All-purpose admin tool

Peak Performance

Article from Issue 172/2015
Author(s):

Administrators often assume that if all nodes are functioning, the system is fine. However, a common problem is poor or unexpected application performance. In this case, you need a simple tool to help you understand what's happening on the nodes: nmon.

The most common user complaint I receive is poor or unexpected performance by a user application, so I've been spending some time looking at tools that can help me understand what is happening on a server. A good place to start is with simple command-line applications that watch overall system performance. I chose command-line tools because I don't always have a nice GUI to the node, and sometimes I am left with just a simple SSH connection or a crash cart (the nodes likely don't have graphics cards). In this article, I'm going to examine a comprehensive tool that provides a quick glance at node performance from many perspectives (i.e., CPU, network, disk). The tool is called nmon [1].

Nmon Overview

Nmon is short for "Nigel's Monitor" and is a command-line tool that presents performance information about the system to the user. It started in the AIX world but has migrated to other *nix systems, including Linux. Nmon has lots of options for monitoring different aspects of the system, including:

  • Machine (system) information
  • CPU stats
  • Memory stats
  • Virtual memory stats
  • Kernel internal stats
  • Network stats (and errors)
  • NFS information
  • Disk I/O stats (and graphs)
  • Disk busy information (Disk I/O map)
  • Partition disk I/O stats
  • Logical partition disk I/O stats

Nmon can output data to the screen, and it can save the data to a CSV file [2] – something like a cross between Top tools, such as atop [3] and htop [4], and Stat tools, such as vmstat [5], Dstat [6], and mpstat [7] [8].
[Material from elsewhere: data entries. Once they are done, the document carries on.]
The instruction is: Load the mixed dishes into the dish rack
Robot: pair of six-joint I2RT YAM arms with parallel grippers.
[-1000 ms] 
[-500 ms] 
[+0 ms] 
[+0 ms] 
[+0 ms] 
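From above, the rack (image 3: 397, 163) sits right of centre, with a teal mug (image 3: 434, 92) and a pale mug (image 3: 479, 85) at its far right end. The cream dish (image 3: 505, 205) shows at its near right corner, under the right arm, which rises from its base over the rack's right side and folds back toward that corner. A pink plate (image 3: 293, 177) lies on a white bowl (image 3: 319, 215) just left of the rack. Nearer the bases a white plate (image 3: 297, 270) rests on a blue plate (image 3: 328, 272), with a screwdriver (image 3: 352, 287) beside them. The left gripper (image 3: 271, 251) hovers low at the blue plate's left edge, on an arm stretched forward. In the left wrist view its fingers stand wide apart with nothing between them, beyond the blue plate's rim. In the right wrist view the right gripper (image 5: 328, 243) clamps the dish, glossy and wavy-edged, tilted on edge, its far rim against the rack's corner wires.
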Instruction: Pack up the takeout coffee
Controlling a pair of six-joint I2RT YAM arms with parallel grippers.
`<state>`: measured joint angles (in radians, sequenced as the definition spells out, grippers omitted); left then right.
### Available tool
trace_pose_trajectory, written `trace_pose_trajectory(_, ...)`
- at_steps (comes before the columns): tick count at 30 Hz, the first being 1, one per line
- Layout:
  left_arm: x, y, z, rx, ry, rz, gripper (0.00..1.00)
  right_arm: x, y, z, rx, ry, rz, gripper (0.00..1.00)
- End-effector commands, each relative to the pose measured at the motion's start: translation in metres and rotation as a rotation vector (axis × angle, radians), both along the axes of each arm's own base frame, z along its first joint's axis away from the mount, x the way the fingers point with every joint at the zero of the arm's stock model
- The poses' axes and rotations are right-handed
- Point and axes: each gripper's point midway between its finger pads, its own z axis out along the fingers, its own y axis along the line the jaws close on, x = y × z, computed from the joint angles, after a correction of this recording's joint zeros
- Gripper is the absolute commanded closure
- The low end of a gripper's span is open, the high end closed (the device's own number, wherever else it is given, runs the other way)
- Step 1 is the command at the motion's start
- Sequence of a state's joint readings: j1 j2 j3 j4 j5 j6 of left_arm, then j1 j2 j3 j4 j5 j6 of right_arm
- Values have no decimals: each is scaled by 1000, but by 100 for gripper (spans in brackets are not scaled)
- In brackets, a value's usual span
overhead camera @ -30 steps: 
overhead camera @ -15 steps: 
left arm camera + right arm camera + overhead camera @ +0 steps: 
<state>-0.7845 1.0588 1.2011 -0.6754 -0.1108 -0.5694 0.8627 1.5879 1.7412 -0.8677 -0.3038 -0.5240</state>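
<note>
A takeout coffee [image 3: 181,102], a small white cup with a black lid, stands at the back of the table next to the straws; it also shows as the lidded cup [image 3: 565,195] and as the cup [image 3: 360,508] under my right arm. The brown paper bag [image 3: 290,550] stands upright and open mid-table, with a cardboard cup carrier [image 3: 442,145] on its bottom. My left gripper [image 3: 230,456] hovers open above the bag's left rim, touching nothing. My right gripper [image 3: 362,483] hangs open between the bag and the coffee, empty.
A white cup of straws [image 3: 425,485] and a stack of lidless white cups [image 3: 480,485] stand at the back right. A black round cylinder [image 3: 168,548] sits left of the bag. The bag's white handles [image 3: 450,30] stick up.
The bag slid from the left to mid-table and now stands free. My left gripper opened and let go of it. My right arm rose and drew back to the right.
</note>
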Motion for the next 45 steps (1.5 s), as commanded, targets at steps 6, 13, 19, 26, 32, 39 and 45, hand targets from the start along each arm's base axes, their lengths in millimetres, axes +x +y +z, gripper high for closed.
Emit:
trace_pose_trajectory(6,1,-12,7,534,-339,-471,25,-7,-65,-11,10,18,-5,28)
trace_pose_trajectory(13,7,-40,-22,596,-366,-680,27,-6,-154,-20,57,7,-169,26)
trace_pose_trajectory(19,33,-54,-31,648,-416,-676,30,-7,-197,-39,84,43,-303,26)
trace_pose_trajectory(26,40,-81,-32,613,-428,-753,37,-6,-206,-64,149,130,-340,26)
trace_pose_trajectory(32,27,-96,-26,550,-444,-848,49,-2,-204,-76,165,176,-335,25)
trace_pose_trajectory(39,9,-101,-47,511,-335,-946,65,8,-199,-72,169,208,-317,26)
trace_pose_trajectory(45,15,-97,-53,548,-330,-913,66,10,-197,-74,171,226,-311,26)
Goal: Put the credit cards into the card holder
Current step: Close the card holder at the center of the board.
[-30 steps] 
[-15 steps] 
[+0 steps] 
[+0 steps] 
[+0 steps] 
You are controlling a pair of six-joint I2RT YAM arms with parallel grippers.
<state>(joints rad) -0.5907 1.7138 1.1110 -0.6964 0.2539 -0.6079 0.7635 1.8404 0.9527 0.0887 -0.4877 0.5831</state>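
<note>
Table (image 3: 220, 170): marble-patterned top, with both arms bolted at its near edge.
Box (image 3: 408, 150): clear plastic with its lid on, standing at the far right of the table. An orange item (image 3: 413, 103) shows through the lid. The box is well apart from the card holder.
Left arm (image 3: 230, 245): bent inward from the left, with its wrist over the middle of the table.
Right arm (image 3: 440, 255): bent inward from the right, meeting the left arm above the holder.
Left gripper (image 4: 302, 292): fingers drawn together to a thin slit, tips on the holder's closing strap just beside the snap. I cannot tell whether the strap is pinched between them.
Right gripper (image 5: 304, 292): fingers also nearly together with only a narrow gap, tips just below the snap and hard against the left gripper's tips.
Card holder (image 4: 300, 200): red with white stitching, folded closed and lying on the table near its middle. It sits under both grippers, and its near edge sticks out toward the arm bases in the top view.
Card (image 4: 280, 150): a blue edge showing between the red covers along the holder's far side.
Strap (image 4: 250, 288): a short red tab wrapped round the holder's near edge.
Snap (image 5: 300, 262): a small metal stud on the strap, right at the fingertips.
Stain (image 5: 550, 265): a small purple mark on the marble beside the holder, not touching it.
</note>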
The on-screen display of system data is possible through the use of curses [9]. This means you can use a simple console to monitor the system. When you start nmon, you are presented a general screen on which you press certain keys to invoke a display of certain metrics. Additionally, you can start nmon with certain metrics you want to watch.

With the CSV option, nmon captures metrics that you can then analyze in a spreadsheet. For example, you could run nmon in the background to collect data while you run an application; then, you could load the data in a spreadsheet program and create plots to examine trends.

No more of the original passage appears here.